- Owrteh Qamish Location within Iran
- Coordinates: 35°34′15″N 48°37′45″E﻿ / ﻿35.57083°N 48.62917°E
- Country: Iran
- Province: Hamadan
- County: Razan
- District: Boghrati
- Rural District: Qeynarjeh

Population (2016)
- • Total: 799
- Time zone: UTC+3:30 (IRST)

= Owrteh Qamish =

Village in Hamadan province, Iran

Owrteh Qamish (اورته قميش) (Note: Also romanized as Owrteh Qamīsh; also known as Oorteh Ghomish, Orteh Qamīsh, Owrtā Qamīsh, Owrtāq Mīsh, Qāmīsh, Uktakh Ālmaj, Ūktakht Āmlaj, and Ūrtā Qamīsh) is a village in Qeynarjeh Rural District of Boghrati District in Razan County, Hamadan province, Iran.

==Demographics==
===Population===
At the time of the 2006 National Census, the village's population was 834 in 184 households, when it was in Boghrati Rural District of Sardrud District.
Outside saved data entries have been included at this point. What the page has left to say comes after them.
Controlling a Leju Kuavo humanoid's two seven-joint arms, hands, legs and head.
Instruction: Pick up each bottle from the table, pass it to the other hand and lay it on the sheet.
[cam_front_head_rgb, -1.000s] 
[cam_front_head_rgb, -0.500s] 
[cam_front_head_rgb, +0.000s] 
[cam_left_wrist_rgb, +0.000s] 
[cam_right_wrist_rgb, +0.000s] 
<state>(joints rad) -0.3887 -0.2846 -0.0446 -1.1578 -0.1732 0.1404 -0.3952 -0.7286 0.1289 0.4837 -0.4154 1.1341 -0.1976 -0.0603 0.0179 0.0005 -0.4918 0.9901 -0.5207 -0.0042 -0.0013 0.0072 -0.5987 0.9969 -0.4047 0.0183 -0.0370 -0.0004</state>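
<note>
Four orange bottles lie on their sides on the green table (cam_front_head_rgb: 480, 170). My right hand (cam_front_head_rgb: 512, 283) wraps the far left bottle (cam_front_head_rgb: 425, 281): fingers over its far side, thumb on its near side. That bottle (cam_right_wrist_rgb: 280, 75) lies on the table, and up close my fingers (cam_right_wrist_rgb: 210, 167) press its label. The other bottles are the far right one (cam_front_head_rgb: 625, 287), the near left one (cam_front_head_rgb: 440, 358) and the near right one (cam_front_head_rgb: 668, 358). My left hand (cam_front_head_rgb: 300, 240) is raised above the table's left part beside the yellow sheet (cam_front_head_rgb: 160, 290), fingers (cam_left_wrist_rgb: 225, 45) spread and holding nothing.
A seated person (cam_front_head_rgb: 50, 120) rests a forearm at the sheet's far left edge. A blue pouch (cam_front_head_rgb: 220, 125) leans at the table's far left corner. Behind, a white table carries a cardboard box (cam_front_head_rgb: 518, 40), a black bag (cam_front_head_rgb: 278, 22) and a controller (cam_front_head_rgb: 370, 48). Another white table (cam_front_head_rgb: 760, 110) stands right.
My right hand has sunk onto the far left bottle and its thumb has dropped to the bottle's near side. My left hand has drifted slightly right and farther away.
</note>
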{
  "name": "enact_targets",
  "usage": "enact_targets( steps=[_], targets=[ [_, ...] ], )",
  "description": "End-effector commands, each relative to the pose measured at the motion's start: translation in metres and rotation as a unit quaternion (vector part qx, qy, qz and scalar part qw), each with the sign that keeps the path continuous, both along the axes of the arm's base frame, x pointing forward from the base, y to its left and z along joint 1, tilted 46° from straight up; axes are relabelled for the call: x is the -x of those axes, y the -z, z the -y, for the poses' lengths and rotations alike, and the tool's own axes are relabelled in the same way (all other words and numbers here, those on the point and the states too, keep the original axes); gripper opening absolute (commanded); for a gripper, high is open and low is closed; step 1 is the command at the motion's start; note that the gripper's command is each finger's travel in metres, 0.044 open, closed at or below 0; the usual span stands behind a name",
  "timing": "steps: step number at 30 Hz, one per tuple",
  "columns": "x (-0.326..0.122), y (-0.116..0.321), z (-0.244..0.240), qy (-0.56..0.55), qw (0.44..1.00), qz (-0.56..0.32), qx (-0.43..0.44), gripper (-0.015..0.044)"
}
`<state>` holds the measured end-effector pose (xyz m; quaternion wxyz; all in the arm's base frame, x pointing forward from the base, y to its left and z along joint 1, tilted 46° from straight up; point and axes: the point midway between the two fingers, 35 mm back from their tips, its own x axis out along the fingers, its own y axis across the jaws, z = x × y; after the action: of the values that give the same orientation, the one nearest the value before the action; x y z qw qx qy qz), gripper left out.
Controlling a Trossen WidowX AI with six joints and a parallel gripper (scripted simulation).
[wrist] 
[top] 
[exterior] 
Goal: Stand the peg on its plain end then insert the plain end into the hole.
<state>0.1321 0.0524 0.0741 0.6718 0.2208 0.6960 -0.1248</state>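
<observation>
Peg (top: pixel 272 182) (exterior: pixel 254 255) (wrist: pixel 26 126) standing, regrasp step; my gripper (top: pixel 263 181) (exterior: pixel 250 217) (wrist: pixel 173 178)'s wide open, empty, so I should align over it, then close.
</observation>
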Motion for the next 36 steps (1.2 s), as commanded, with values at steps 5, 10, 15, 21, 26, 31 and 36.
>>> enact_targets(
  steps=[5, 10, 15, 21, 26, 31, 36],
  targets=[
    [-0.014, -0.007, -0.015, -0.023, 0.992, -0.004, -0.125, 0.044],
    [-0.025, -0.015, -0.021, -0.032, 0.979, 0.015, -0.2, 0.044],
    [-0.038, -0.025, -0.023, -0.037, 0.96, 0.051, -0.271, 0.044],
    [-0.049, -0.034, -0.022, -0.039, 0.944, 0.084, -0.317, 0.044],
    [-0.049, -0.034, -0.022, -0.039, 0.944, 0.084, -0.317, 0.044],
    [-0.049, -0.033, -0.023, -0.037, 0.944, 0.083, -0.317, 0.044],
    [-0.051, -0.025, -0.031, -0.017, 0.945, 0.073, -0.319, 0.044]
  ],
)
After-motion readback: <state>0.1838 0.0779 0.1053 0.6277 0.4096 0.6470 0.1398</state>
The following census in 2011 counted 895 people in 214 households. The 2016 census measured the population of the village as 799 people in 236 households.

In 2023, the rural district was separated from the district in the formation of Boghrati District, and Owrteh Qamish was transferred to Qeynarjeh Rural District created in the new district.